_Task requirements_:
Write out every line of the data below exactly as given.

^^^^^^^^

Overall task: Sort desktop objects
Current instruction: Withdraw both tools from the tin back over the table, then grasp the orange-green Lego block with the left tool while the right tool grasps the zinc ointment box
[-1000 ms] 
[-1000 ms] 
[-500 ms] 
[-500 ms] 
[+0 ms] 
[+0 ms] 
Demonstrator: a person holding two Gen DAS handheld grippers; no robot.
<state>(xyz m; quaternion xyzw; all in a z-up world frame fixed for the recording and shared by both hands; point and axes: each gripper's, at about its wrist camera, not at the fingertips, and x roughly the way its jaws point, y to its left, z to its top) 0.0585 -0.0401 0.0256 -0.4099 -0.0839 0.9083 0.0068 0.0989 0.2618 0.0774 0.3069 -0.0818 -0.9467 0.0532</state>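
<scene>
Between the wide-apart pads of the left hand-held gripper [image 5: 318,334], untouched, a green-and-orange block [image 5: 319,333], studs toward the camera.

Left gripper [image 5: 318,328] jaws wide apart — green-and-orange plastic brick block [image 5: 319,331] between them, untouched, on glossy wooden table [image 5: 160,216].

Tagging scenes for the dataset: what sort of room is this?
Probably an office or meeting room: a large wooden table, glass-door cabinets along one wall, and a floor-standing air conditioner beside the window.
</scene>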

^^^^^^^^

_Task result_:
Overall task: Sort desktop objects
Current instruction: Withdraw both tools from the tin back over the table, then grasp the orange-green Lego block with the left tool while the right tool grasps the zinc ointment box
[-1000 ms] 
[-1000 ms] 
[-500 ms] 
[-500 ms] 
[+0 ms] 
[+0 ms] 
Demonstrator: a person holding two Gen DAS handheld grippers; no robot.
<state>(xyz m; quaternion xyzw; all in a z-up world frame fixed for the recording and shared by both hands; point and axes: each gripper's, at about its wrist camera, not at the fingertips, and x roughly the way its jaws point, y to its left, z to its top) 0.0585 -0.0401 0.0256 -0.4099 -0.0839 0.9083 0.0068 0.0989 0.2618 0.0774 0.3069 -0.0818 -0.9467 0.0532</state>
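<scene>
Between the wide-apart pads of the left hand-held gripper [image 5: 318,334], untouched, a green-and-orange block [image 5: 319,333], studs toward the camera.

Left gripper [image 5: 318,328] jaws wide apart — green-and-orange plastic brick block [image 5: 319,331] between them, untouched, on glossy wooden table [image 5: 160,216].

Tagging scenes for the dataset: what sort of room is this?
Probably an office or meeting room: a large wooden table, glass-door cabinets along one wall, and a floor-standing air conditioner beside the window.
</scene>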

This output has been written out in full.